# More on training go outs



## DNL2448 (Feb 13, 2009)

Very creative! I'll have to make a couple of those. Cute Connor! Whenever I am doing impromptu training with Dooley and Breeze is in the area, I get in as much as I can, but she is so pushy that we don't get much in except a couple positioning successes before all play breaks out.


----------



## Titan1 (Jan 19, 2010)

I swear by the dowels and once they understand.. it makes them that much more driven to the upright if they like retrieving. Have fun with it!


----------



## RedDogs (Jan 30, 2010)

Is the dowel in the picture? I feel like I'm looking at one of those ""find the hidden picture"" things....because I don't see it!

I assume your ""I put it up in the house last night. We alternated between retrieving and sitting. I like it."" is about retrieving the dowel and not the gate? (..... Griffin has tried to bring back the gates more than once. Our retrieve is too generalized!!)


----------



## Loisiana (Jul 29, 2009)

Oh no, the picture is just showing how I made the stanchion stand up by itself without the gates. I've been wanting to do that for a year now and finally got around to trying it last night. 

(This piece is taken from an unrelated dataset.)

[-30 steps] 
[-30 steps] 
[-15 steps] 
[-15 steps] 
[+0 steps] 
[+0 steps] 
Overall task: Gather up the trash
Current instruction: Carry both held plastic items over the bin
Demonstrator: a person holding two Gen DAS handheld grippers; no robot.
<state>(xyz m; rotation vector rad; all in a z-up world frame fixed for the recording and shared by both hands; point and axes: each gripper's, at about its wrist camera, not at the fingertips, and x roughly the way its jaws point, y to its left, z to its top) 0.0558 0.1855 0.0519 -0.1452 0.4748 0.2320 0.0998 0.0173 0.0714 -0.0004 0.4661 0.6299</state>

Michelle, do you know anyone that uses the clear tubing instead of the dowels? The one benefit I could see of the tubing over the dowels is I could play tug with the tubing. But I might be missing a downside to it. I might order some and just see which one we like better.


----------



## Titan1 (Jan 19, 2010)

Loisiana said:


> Oh no, the picture is just showing how I made the stanchion stand up by itself without the gates. I've been wanting to do that for a year now and finally got around to trying it last night.
> 
> Michelle, do you know anyone that uses the clear tubing instead of the dowels? The one benefit I could see of the tubing over the dowels is I could play tug with the tubing. But I might be missing a downside to it. I might order some and just see which one we like better.


No but you can throw the dowel after the front and let them get it. Jodie in all honesty Titan is so excited to be able to "get it" that in itself is enough. I use the plastic dowel because they can't mouth it and have to concentrate to hold it..So dual purpose training...LOL!When we complete the finish I will hold it out in front of me(away from my body) to let him jump.leap for it...(Warning also keep your fingers out of the way)


----------



## FlyingQuizini (Oct 24, 2006)

OK. I'm intrigued by this dowel technique. Will somebody (*cough*Jodi*cough*) video it. I'm not sure I totally "get" what you're doing? Is the dowel just placed out like instead of a cookie as a target, but b/c it's a clear dowel, it's harder to see from the beginning so it's easier to fade?

Show me!


----------



## Loisiana (Jul 29, 2009)

Until I can actually get around to videotaping it, here is the picture Michelle posted in another thread.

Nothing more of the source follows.